My Dad bought a house on Bennett Street in Homewood and opened his 5 & Dime Dry Goods store in Brushton.  Homewood in those days was a wonderful neighborhood to live in.  Mother of Good Counsel church was a block away and the neighborhood was almost entirely made up of people from Naples Italy.  My Dad loved Italian food and Mom learned to cook it from all the wonderful women in the neighborhood.  I think I was the only one in school whose last name did not end in a vowel. I was probably 10 before I realized the not everyone was Italian and Catholic! 

Both sets of my Grandparents died in Europe and I never met them.  But all my friends Grandmas were my Nonna and they loved me like their own.  They spoke to me in Italian and very young I mostly understood but unfortunately I’ve lost most of it now.  When my Mom helped my Dad in the store my sister and I would go next door to the Capuano’s on Christmas Eve and eat the Feast of the Seven Fishes.  Oh how I loved it.  Uncle Pete would take us to the living room where Mr. Quintaliani would play the mandolin!  We would go on picnics in the summer and Mom and Aunt Della would bring a feast not just hotdogs like the Americans did!

When my sister begged my Dad to let her go to Mother of Good Counsel school he gave in and this is where my journey with the Ferrari family began.  My sister became best friends with Angie Ferrari in third grade and they are best friends to this day. Dan and Theresa Ferrari had five kids of their own and Lucille was my age and we became great friends.  My Dad died two weeks before my Confirmation. Lucille and I were confirmed together and by this time they were Aunt Theresa and Uncle Dan and they had us to dinner on Confirmation day.  Also they would visit us after Sunday mass before visiting both sets of Grandparents.  When I would go over there to play I would pray Aunt Theresa would ask me to stay for dinner and she always did.  She made the best eggplant I have ever tasted and her Mom (Grandma Lamberti) made the best pizza in the world. 

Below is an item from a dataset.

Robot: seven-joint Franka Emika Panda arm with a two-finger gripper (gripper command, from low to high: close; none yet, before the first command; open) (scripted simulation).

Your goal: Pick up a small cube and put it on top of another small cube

Jumping to High School my sister who is five years older than me got married and her husband was transferred to Chicago.  I was a sophomore at Central Catholic High School and I wanted to finish there.  I still think it’s the best High School in Pittsburgh. (My brother-in-law went to North Catholic and it was not always a happy football season in our house). Homewood became a neighborhood in quick decline and my brother-in-law told Mom she better sell while she could get some money out of the house.  Anyway Aunt Theresa and Uncle Dan who had five kids of their own offered to take me in and Mom agreed.  Mom moved to Chicago and the next two and a half years were the best years of my life.

Aunt Theresa and Uncle Dan treated me the same as their kids. Finally I really had a loving family with Grandparents to boot!  Their five kids treated me the same as if I were really their brother.  There was love and laughter, great food and Aunts and Uncles and I had to pinch myself every day for my good fortune.  I used to pretend to do homework at the kitchen table just to watch Aunt Theresa cook…and cook she did. Both Uncle Dan and Aunt Theresa died, he first in 1995 and she two years ago.  I was able to tell her what she meant to me and how much I loved her many times before her death.  We talked food, her cooking especially, at least a couple of times a week.

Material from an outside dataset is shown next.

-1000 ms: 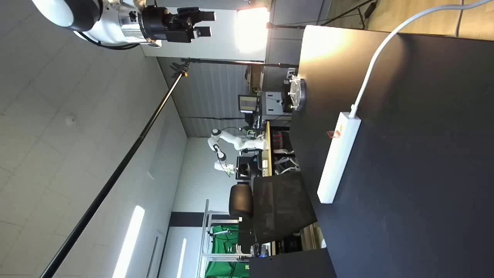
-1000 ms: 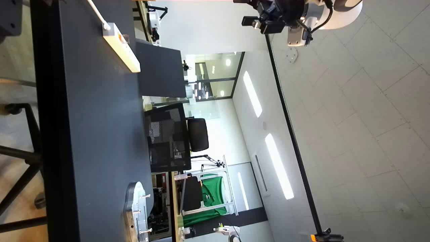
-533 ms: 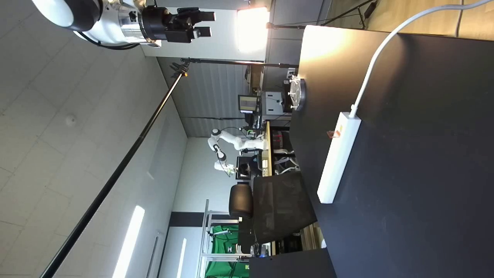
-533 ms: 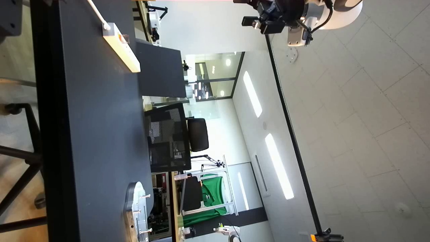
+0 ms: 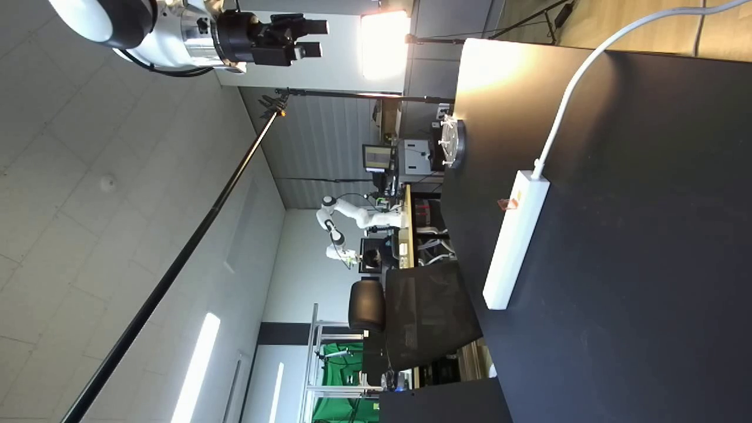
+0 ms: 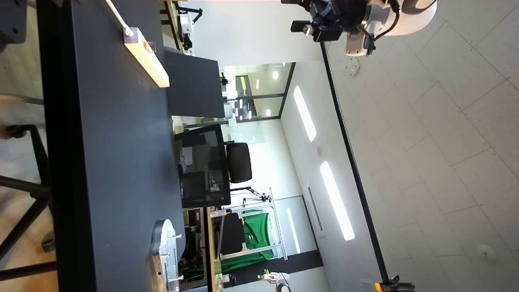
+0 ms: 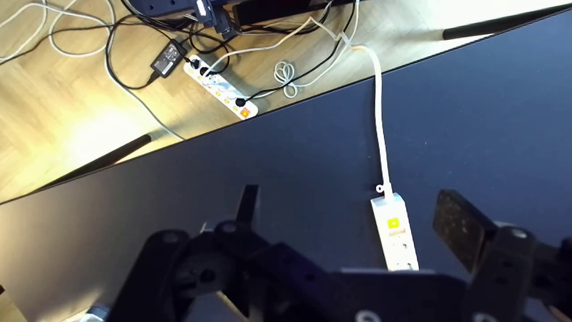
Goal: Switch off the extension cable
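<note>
The extension cable (image 5: 516,242), a long white power strip, lies on the dark table in both exterior views (image 6: 146,60). Its white cord (image 5: 565,106) leaves the end with the switch and runs over the table edge. The switch (image 7: 393,222) looks bright yellow in the wrist view. In an exterior view a small orange-red piece (image 5: 506,204) stands up from the strip there. My gripper (image 5: 317,37) is high above the table, apart from the strip, open and empty. In the wrist view (image 7: 351,205) the strip shows between the spread fingers, nearer the right one; its far end is hidden by the gripper body.
A clear fixture with pegs on a dark base (image 6: 165,251) stands on the table away from the strip. A black mesh chair (image 6: 202,166) is beyond the table edge. On the floor, the wrist view shows another plugged power strip (image 7: 221,89) and loose cables.
The arm and gripper have shifted only very slightly. The extension cable and everything on the table have stayed in place.
</note>
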Controlling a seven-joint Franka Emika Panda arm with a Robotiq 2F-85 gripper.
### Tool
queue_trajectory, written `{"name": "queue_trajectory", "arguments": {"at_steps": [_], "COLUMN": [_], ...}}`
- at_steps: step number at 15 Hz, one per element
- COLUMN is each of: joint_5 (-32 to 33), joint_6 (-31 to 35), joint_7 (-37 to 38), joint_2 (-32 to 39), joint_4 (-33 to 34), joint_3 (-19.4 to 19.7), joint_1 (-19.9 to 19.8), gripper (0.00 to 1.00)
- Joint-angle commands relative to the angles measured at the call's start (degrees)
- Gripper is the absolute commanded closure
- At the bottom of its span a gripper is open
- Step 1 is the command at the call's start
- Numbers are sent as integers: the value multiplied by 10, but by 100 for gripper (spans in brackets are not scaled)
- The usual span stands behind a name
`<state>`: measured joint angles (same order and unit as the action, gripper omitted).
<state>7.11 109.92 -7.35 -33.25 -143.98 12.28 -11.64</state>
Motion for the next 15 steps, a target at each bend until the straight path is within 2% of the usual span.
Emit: {"name": "queue_trajectory", "arguments": {"at_steps": [1, 3, 4, 5, 9, 11, 13, 14, 15], "joint_5": [-30, -53, -67, -82, -136, -156, -151, -136, -142], "joint_6": [57, 112, 137, 161, 297, 341, 382, 390, 378], "joint_7": [-37, -63, -76, -89, -138, -163, -175, -151, -159], "joint_2": [41, 75, 92, 112, 192, 242, 286, 308, 271], "joint_4": [14, 14, 13, 10, -5, 2, 10, 19, -5], "joint_3": [10, 8, 8, 6, -4, -10, -25, -36, -35], "joint_1": [25, 44, 54, 65, 102, 116, 119, 113, 106], "gripper": [0, 0, 25, 26, 54, 68, 82, 88, 71]}}
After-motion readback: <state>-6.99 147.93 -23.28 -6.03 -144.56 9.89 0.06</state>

I am delighted to be in touch with my “adopted” sisters and we had our first reunion last September.  It was like we never skipped a beat and they took Ed into their homes like he was one of them.  I love them even more for that.

I attend an Episcopal Church now because they accept gay relationships and Ed and I have been together for 27 years…24 committed and 3 years married.  My life is as beautiful and moral as any of our straight friends and family members…not without some challenges like every relationship!  I did not convert and I will go to my grave as a Roman Catholic.  However until Rome ordains women priests, accepts married priests and gay men and women.  I will go where I am accepted as an equal member at the table of Christ. I loved visiting St Maria Goretti church in Bloomfield.

So you can see that although my bloodline is anything but Italian…my culture is Italian.  Ed always tells me that I am not Italian…I just think I am.  I always tell him I know that but my Italian childhood and culture makes me Italian and right or wrong I claim it!!